Nietzsche, to his credit, does not articulate the Last Man as the endpoint of civilization, but the endpoint of decline - the Last Man is he who precedes Ubermensch. In other words, the social and psychological forces that animate a culture slowly return to a state of placid equilibrium - to a calm, featureless surface - and then something that is from outside that surface, or that is independent of it, acts upon it and disturbs the surface again.
So, if we can extend his individualistic philosophy to entire societies - something he himself would have strenuously objected to (but then who cares what a dead man thinks) - we can perhaps say that the United States of America was (and perhaps may some day be again) Europe's Ubermensch. Hitler, on the larger scale, can therefore be seen as a Last Man because he destroyed European civilization as part of an impotent, flailing reaction to the weakness of Germany, and America as the Ubermensch whose vision resurrected it.
---
IV. Views on Democracy
Nietzsche didn't think very highly of democracy: In fact, he utterly despised it, and that element of his writings may instantly discredit his worldview in the opinion of some liberals. But I think his feelings on this account may have largely been due to the limited German / Continental conception of democracy prevalent in the 19th century. German society was already highly ordered and ideological, so democracy just tended to unleash base impulses that had been brought under control through different means in earlier eras (e.g., anti-Semitism). Had he been personally aware of societies that had naturally evolved democracy, and been enlivened by it, his view may have been different.

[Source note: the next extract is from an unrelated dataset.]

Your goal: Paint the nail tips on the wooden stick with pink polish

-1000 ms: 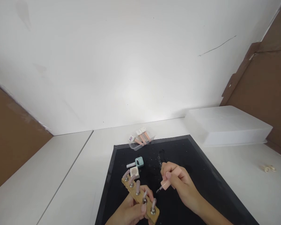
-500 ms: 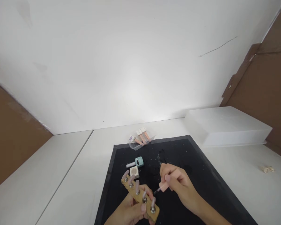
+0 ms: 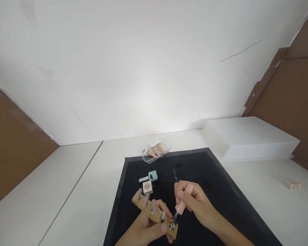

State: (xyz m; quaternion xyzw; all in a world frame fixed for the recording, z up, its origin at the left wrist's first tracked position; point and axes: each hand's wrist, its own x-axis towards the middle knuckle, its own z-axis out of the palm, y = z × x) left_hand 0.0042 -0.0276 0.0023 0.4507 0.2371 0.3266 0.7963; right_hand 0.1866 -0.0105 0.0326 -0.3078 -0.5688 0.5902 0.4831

To put it another way, his experience would largely have been with the Platonic/statist versions of any given type of government, including French and English democracy, and not with Lockian (or proto-Lockian) versions that would depend on the strength and creativity of their citizenry to function.
American liberalism, unlike much of European social democracy, is much more concerned with ensuring that hard work and creativity are fairly rewarded rather than pursuing an egalitarian ideal: We consider it more important to guarantee access and opportunity against unchecked accumulation of resources than to keep everyone living in similar circumstances for the sake of cultural solidarity. This, I think, is quite in line with the Nietzschean ideal, and the American liberal conception of democracy is very nurturing to individual genius.
It is not, as it may appear, in order to maintain weak people that we believe in the kinds of support that we do: Rather, we recognize the complex ways in which market economics can stifle and undermine the potential contributions of some people, and strive to correct for the externalized costs that ultimately sabotage everyone if left unaddressed.
---
V. Nietzsche & Liberalism
Even if we set aside the above arguments, Nietzscheanism is regarded with far more suspicion among liberals than philosophies that are much more damaging to humanist ideals and democratic society. Plato and Confucius were both proponents of a mythological, and apparently unobtainable "virtuous tyranny" whereby the meritorious magically rise to absolute power, and everyone does as they are told by these exemplary authorities. Yet think of their relative reputations: Plato and Confucius are considered innocuous or even progressive, while Nietzsche is ironically identified with fascism despite having one of the most fertile philosophies for liberalism.
Now, there are undoubtedly some strains of the egalitarian in American liberalism, and also some strains of authoritarianism on the left, but unlike in Europe they are not primary influences: The freedom (in both the positive and negative senses) of a person to fully realize their potential is primary. It is a lonelier sensibility, but also a more productive one so long as the people are energetic and imaginative.
Take the Teutonic bombast out of Nietzsche, and you've basically got Buddha with a mischievous sense of humor. If we were more aware of such a philosophy, there might be less impotent hand-wringing, less infantile blame-mongering, and more active implementation of ideas in our community.
---
FYI - the closest pronunciation of Nietzsche that uses sounds familiar to the native English speaker would be "Nee-chuh," not "Nee-chee." This is not important, but the latter pronunciation is annoying.